Knowledge is a form of godhood and is used as a carrot: to control us, to control the world. Each revelation of truth brings us closer to godhood.

The story of Bloodborne begins with two men who tried to ascend to godhood and the destruction that is left in their wake. One of those men, Willem, tried to ascend through knowledge, and the other, Laurence, through blood. The path of knowledge ended in failure, and the path of blood ended in corruption, turning the citizens of Yharnam into beasts. This began The Hunt, nights during which dedicated Hunters would purge the city of these beasts. The city fell into ruin, and that ruination can be traced back to the arrogant ambitions of the two men.

In this way the game evokes classic Lovecraftian themes about the horror of knowledge, of seeking things that are beyond human comprehension. This is reflected in Bloodborne‘s mechanics, as well. We gain something called Insight when we see bosses for the first time or when we discover new areas, so it is something that we’ll naturally earn over the course of the game. It represents progress, how educated we are about the world. Insight should therefore be an undeniably positive thing, except that it also makes us weak to a very specific type of ailment: Frenzy.

Frenzy is mostly caused by supernatural enemies, creatures that are somehow related to the Great Ones, the elder gods of this world. The higher our Insight, the faster our Frenzy meter fills, and when it fills completely, it instantly takes 90 percent of our health (or some number in that vicinity). If our Insight is too high, some enemies can kill us by literally just looking at us. Our knowledge makes us more susceptible to this madness. The more that we learn, the heavier our burden becomes, and the more we risk shattering our mind.
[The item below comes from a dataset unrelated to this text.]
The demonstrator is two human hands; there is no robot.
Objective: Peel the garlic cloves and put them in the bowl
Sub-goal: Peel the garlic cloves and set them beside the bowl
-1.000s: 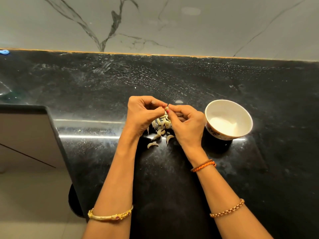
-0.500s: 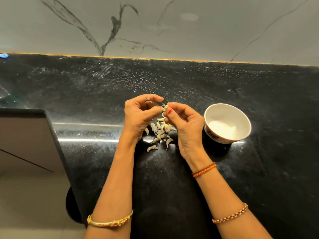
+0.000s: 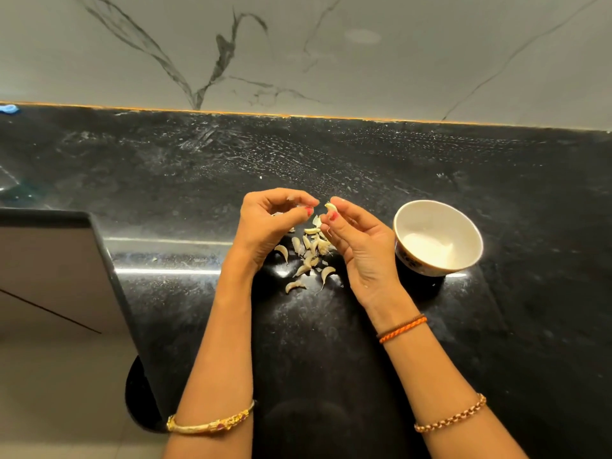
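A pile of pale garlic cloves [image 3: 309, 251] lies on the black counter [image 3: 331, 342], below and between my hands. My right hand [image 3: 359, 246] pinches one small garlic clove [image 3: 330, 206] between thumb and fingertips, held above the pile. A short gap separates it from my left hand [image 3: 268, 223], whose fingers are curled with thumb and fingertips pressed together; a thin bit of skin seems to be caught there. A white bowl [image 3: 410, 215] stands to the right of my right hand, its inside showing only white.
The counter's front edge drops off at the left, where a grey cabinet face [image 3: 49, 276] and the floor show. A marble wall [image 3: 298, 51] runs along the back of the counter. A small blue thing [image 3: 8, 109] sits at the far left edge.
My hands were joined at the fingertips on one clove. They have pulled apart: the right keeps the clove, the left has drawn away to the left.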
Knowledge is clearly dangerous. It leads to madness, it leads to corruption, it leads to ruin, yet it’s also our central source of strength in the game.

Knowledge has always been power in the Souls games, and it’s no different in Bloodborne. We explore a level, learning its layout, its nooks and crannies, its secrets, and most importantly, its enemies and their attack patterns. Foes that are at first intimidating, that scare us and then kill us, become mere cannon fodder once we learn how to move around them and stab them in the back. The same goes for the many bosses that we face. We fight, we die, and we come back to fight again, this time armed with a better sense of timing (No, you can’t squeeze in another attack before he slashes your stomach open. Best to back away instead.).

Knowledge emboldens us. I walk through the game the first time I play it, always ready and watching for an ambush. I run during my second playthrough, stopping just long enough to kill that beast hiding around the corner before it has a chance to jump at me. I know it’s coming, and I strike first. 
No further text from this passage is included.